Since the 2nd century CE, the geocentric model of the universe proposed by the Greek astronomer Ptolemy had been accepted as fact and was the official doctrine of the Catholic church. Then a mathematician named Nicolaus Copernicus, after many calculations, devised a new heliocentric model; that is, with the sun as the center and the earth revolving around it. He released his findings on his deathbed. This model went largely unnoticed until an amateur astronomer named Galileo Galilei pointed a telescope at the night sky. He made marvelous discoveries, including the fact that other planets could also have moons. He expanded on Copernicus’s original findings but was eventutually forced to recant his views or face ex-communication.

The year Galileo died also witnessed the birth of someone who was destined to become one of the most important scientists ever, if not the most important. This was, of course, Isaac Newton. Shared with a German, Newton’s discovery of calculus made possible the prediction of motion in a curve, useful then in ballistics and essential today in rocketry. Newton also discovered that light is a composed of different coloured rays. He did this by passing sunlight through a prism. He also formulated the laws of gravity and motion, which he published in his Philosophiae Naturalis Principia Mathematica in 1687.

The Scientific Revolution can be said to be directly responsible for the Enlightenment, as it spawned the Age of Reason which the philosophes of the Enlightenment expounded. Men such as René Descartes pondered the nature of existence, while men like John Locke, Thomas Hobbes and Jean Jacques Rousseau questioned or defended the state of government. In his Second Treatise on Government, Locke argued that the ruler of a nation-state rules only by the consent of the people, and if that ruler becomes tyrannical or inefficient, it is the right of the people to revolt and choose a new leader. In Leviathan, Hobbes defends government, saying that it is a necessary construct to protect us from a “state of nature,” in which life is “poor, brutish, nasty and short.” In Rousseau’s writings, he questions the necessity of government, stating, “Man is born free, and everywhere he is in chains,” suggesting a return to the state of nature so despised by Hobbes.

New political ideas such as these seem created to foment rebellion and so they did. In 1776, fed up with “taxation without representation,” and not being allowed to handle their own affairs, American colonists presented a formal Declaration of Independence to Great Britain, so beginning the American Revolution. In France, a revolution was triggered by abuses by King Louis XVI. The King had run out of money and so convened a meeting called the Estates-General, where the nobility, clergy, and everyone else would listen to the King beg. Traditionally, the three groups convened in separate rooms, leaving the “everyone else” Third Estate feeling powerless.
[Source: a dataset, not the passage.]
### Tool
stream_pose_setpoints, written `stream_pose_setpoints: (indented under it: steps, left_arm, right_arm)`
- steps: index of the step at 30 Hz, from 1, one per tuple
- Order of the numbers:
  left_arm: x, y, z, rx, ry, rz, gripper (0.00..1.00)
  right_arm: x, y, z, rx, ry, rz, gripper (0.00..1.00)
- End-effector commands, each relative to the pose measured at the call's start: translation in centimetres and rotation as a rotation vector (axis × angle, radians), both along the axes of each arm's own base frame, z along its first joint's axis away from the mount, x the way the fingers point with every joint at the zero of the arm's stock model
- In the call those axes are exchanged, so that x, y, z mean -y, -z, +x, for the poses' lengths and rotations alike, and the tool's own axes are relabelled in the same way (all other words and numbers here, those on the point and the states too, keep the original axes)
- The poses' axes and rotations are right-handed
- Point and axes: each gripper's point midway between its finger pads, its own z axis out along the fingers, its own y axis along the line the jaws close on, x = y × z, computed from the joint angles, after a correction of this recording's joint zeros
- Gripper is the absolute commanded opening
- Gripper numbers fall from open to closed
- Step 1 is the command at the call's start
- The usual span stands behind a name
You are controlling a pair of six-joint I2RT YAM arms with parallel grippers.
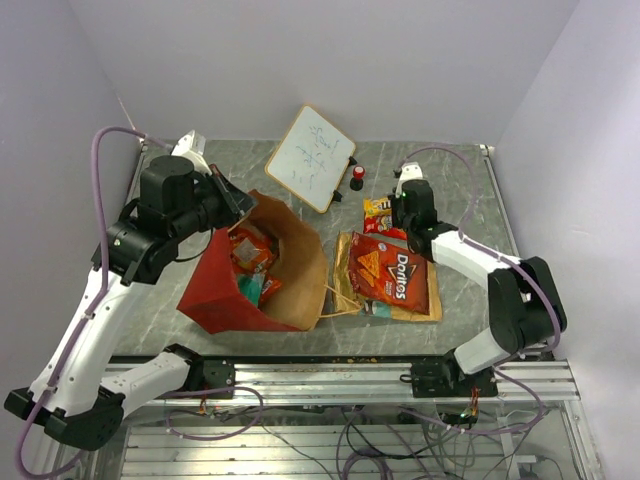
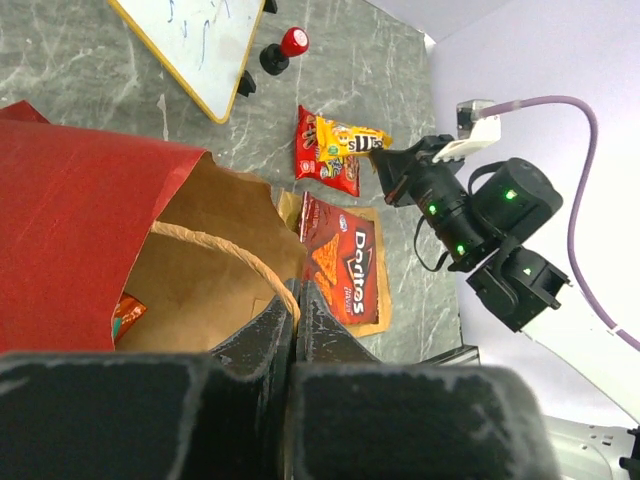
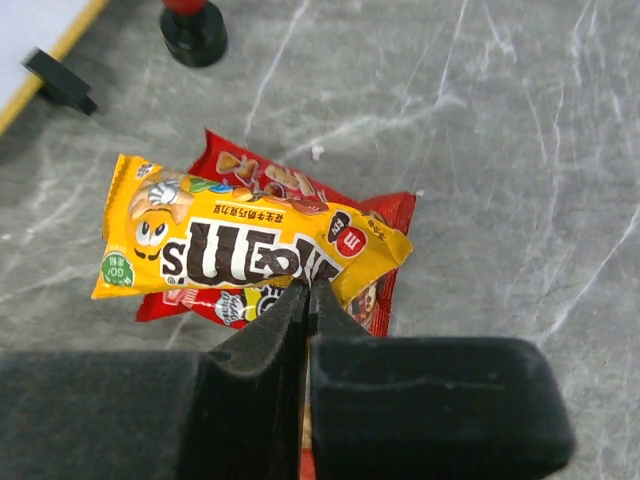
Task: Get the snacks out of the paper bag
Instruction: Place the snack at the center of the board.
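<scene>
The red paper bag (image 1: 215,290) lies tilted with its brown inside open to the right, also in the left wrist view (image 2: 90,220). Orange packets (image 1: 252,250) and a teal one (image 1: 250,290) sit inside. My left gripper (image 1: 236,207) is shut on the bag's tan loop handle (image 2: 230,250) at the rim. A red Doritos packet (image 1: 392,272) lies on a yellow-brown packet (image 1: 345,270) right of the bag. My right gripper (image 3: 310,290) is shut on the edge of a yellow M&M's packet (image 3: 240,245), which rests over a red packet (image 3: 270,180) on the table.
A white tilted whiteboard (image 1: 310,158) stands at the back, with small red-and-black bottles (image 1: 356,178) beside it. A teal-white packet (image 1: 378,308) peeks out below the Doritos. The metal rail (image 1: 330,375) runs along the table's near edge.
</scene>
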Motion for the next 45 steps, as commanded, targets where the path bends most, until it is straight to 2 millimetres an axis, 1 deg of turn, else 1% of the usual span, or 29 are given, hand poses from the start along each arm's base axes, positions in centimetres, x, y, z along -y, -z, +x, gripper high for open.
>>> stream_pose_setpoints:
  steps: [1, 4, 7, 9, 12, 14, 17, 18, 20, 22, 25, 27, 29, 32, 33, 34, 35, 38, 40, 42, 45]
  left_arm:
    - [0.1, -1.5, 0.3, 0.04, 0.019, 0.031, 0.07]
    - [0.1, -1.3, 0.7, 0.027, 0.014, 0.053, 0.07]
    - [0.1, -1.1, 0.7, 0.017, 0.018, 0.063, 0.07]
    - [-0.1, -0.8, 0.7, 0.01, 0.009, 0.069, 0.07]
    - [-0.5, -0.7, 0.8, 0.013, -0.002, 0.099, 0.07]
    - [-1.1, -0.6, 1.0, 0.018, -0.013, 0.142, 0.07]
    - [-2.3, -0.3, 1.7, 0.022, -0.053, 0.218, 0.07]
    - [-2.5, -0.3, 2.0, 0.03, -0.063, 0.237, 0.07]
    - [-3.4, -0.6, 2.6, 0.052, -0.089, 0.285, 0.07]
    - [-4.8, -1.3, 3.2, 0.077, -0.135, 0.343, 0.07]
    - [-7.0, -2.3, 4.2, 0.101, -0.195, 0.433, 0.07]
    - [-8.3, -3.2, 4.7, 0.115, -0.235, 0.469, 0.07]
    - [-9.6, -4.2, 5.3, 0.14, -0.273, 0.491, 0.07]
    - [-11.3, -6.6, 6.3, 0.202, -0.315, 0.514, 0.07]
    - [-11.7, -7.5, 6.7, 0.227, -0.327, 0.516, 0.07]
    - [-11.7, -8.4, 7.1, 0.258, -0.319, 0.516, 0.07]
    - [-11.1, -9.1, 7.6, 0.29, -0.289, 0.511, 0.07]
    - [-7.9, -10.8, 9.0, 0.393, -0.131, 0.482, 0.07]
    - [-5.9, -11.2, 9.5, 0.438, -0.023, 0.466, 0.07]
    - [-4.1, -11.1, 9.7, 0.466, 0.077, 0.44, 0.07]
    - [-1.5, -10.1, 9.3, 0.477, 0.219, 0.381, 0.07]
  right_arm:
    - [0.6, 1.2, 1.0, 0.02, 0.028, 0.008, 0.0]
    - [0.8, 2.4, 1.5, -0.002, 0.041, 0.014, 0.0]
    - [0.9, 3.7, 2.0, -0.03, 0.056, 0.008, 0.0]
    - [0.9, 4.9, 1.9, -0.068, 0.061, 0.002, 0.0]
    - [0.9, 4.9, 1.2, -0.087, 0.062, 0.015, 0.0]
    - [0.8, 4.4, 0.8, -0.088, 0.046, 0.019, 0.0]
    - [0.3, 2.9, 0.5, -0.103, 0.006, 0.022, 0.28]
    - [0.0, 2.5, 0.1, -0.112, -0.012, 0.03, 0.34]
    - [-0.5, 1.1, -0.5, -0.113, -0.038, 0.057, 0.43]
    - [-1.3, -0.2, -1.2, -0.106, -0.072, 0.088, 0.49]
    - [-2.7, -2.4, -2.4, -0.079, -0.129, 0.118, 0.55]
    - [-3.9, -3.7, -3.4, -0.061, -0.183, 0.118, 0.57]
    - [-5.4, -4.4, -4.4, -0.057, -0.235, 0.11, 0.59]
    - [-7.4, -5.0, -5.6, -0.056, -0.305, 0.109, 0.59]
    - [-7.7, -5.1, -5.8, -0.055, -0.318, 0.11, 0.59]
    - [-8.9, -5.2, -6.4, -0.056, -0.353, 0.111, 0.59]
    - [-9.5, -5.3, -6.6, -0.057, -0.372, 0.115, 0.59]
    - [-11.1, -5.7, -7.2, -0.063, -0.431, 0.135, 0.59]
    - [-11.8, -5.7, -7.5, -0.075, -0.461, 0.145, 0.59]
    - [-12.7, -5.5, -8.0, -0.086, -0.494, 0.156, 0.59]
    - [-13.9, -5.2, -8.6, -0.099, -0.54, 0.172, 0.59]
When the Estates-General was called, the Third Estate boycotted the meeting, and on June 17, 1789, declared itself the “National Assembly.” The King threw them out and they met on a tennis court 3 days later, swearing the now famous “Tennis Court Oath,” declaring that they had full legal power and that they would draft a constitution.
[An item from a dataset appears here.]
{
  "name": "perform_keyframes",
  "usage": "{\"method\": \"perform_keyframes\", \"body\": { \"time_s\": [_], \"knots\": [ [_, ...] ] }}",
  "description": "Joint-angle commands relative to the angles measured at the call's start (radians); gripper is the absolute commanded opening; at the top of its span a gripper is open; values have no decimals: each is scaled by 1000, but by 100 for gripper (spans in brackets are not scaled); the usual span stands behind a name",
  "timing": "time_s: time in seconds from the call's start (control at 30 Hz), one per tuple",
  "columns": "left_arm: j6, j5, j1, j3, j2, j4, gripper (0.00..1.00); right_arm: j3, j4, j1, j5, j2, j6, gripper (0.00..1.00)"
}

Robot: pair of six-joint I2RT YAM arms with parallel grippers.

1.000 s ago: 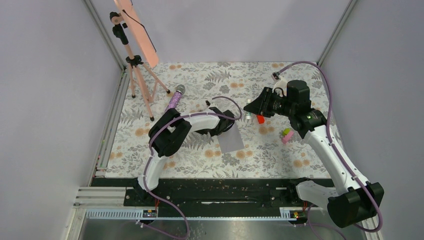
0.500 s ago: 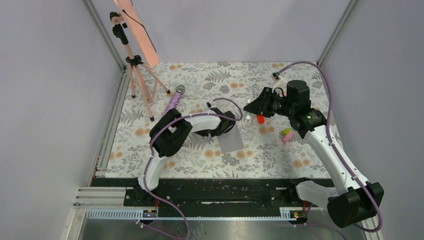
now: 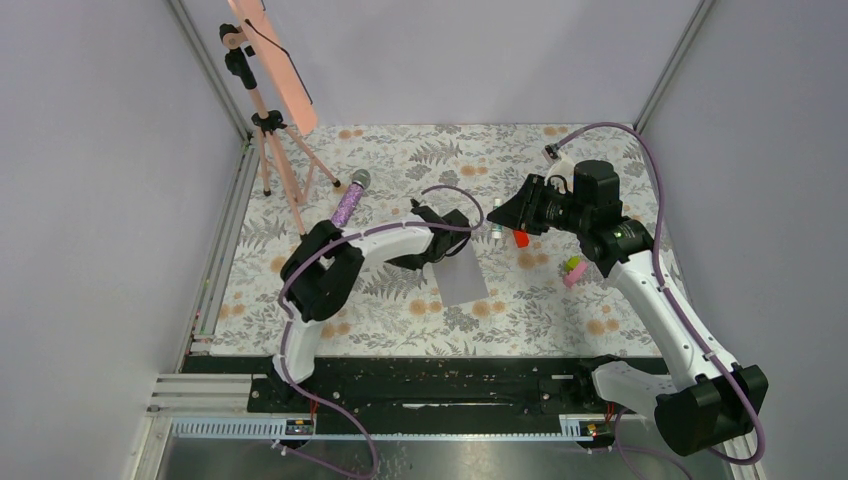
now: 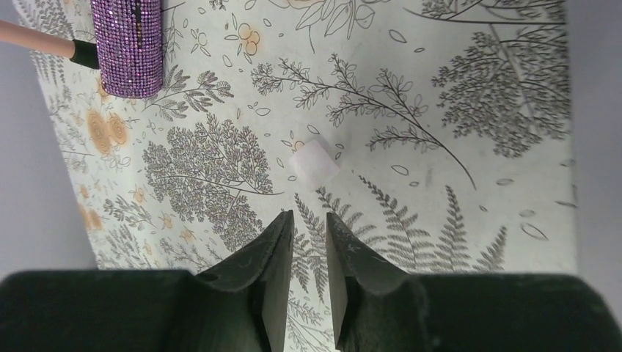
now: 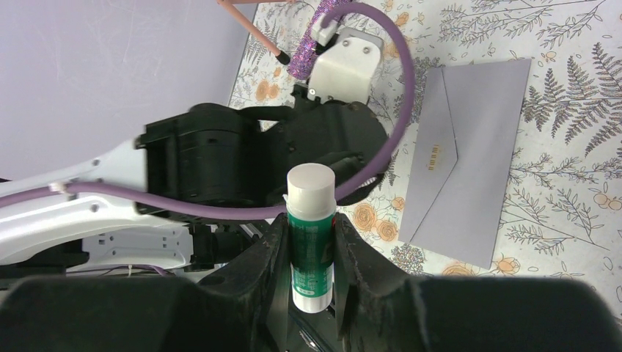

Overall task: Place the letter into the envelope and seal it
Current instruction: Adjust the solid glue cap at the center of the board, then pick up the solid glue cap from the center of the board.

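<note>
A: Right wrist view: right gripper (image 5: pixel 310 224) clamped on a green glue stick (image 5: pixel 311 249), white end out.
B: Left one?
A: Left gripper (image 4: pixel 309 217), jaws a narrow slit apart, nothing between them. It hangs over the floral tablecloth (image 4: pixel 469 220) near a small white block (image 4: pixel 314 163).
B: Envelope?
A: Envelope (image 3: pixel 462 276) flat on the cloth mid-table, just beside the left gripper, flap folded down.
B: Anything in it?
A: Contents hidden. No cream letter shows in any view; probably inside, can't confirm.
B: Handling?
A: Thin paper, light, floppy, likely slides. I'd pinch the flap tip or an edge and pin the body.
</note>
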State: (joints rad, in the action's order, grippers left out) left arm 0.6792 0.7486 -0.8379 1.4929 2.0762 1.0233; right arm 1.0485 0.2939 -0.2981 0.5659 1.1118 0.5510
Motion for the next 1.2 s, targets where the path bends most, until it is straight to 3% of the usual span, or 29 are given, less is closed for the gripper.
{"method": "perform_keyframes", "body": {
  "time_s": [0.0, 0.1, 0.27, 0.37, 0.5, 1.17],
  "knots": [
    [24, -89, -4, 24, -116, -4, 25, 5, -40, 2, 7, -20, 1, 0],
    [37, -143, 6, 32, -146, -10, 27, 5, -39, 2, 6, -18, 1, 0],
    [105, -280, 67, 1, -176, -72, 48, 3, -39, 2, 8, -21, 0, 0],
    [162, -423, 140, -96, -229, -181, 51, 0, -39, 2, 10, -27, -3, 0],
    [212, -544, 214, -199, -283, -281, 52, -5, -40, 2, 14, -29, -3, 0],
    [288, -601, 340, -339, -336, -440, 50, -9, -38, 2, 32, -27, -6, 0]
  ]
}}
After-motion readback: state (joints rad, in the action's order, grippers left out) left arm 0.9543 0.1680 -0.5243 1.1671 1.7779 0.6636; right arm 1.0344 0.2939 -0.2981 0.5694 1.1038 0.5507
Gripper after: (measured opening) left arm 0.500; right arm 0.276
Because of the Scientific Revolution, new and wonderful advances have been made in the past 400 years, allowing faster travel, faster communication and better understanding of the natural world. Because of the Enlightment, the nature of government in Western civilisation was forever changed, from tyrannical monarchy to constitutional democracy. And without either of them nothing, nothing, around us would be possible.